AIM OF THE TASK:
Your reply should repeat all records verbatim and contain no images.

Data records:
Start of Block

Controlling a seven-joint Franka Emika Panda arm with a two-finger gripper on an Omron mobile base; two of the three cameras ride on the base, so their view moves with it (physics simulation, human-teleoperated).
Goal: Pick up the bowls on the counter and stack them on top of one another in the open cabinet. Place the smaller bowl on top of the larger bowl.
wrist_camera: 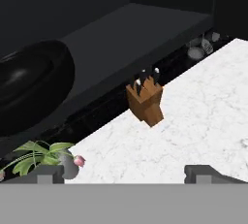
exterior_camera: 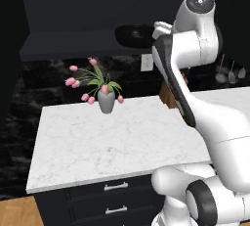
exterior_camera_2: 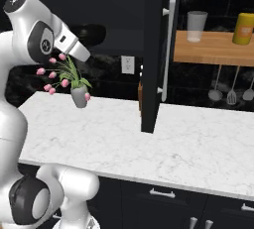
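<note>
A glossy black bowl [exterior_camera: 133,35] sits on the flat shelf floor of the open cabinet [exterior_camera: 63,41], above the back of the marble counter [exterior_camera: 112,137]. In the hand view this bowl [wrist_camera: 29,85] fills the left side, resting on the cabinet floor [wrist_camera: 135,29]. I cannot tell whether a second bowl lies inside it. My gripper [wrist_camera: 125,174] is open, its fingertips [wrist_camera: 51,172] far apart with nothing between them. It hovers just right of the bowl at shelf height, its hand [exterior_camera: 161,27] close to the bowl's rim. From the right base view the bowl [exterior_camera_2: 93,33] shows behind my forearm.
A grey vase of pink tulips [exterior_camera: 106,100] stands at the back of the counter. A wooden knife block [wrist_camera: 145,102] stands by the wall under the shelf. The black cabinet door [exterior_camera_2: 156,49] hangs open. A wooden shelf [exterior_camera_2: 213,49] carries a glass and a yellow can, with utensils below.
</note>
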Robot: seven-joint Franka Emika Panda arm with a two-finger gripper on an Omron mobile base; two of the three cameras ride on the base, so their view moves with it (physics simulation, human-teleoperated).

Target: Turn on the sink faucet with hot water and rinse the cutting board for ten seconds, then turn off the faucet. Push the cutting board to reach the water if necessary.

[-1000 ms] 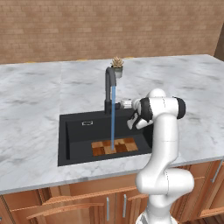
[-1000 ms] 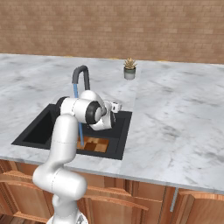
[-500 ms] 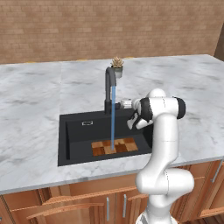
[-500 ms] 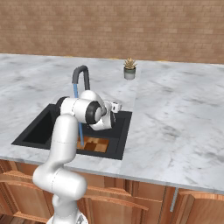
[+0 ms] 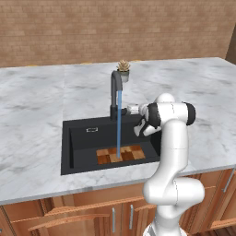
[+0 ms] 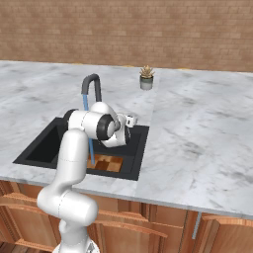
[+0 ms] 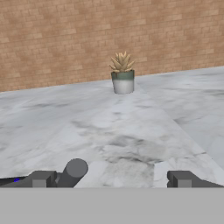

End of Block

TASK RESPONSE:
Controlling a seven-joint Franka Emika Panda arm with a two-finger gripper on an Omron mobile base; two of the three cameras ride on the base, so their view moves with it (physics simulation, human-teleoperated).
Goal: Pick up the bowls on the counter and stack them on top of one another in the open cabinet. Place the smaller bowl on top of the larger bowl.
wrist_camera: 
exterior_camera: 
exterior_camera_2: 
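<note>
A glossy black bowl [exterior_camera: 133,35] sits on the flat shelf floor of the open cabinet [exterior_camera: 63,41], above the back of the marble counter [exterior_camera: 112,137]. In the hand view this bowl [wrist_camera: 29,85] fills the left side, resting on the cabinet floor [wrist_camera: 135,29]. I cannot tell whether a second bowl lies inside it. My gripper [wrist_camera: 125,174] is open, its fingertips [wrist_camera: 51,172] far apart with nothing between them. It hovers just right of the bowl at shelf height, its hand [exterior_camera: 161,27] close to the bowl's rim. From the right base view the bowl [exterior_camera_2: 93,33] shows behind my forearm.
A grey vase of pink tulips [exterior_camera: 106,100] stands at the back of the counter. A wooden knife block [wrist_camera: 145,102] stands by the wall under the shelf. The black cabinet door [exterior_camera_2: 156,49] hangs open. A wooden shelf [exterior_camera_2: 213,49] carries a glass and a yellow can, with utensils below.
</note>
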Robot: seven-joint Franka Emika Panda arm with a two-finger gripper on an Omron mobile base; two of the three cameras ride on the base, so their view moves with it (physics simulation, human-teleoperated).

Target: Turn on the sink faucet with hot water and rinse the cutting board for ten seconds, then turn off the faucet. Push the cutting board to reach the water if necessary.

[-1000 ms] 
[-1000 ms] 
[-500 ms] 
[-500 ms] 
[+0 ms] 
[+0 ms] 
[+0 ms] 

This exercise has been fully answered.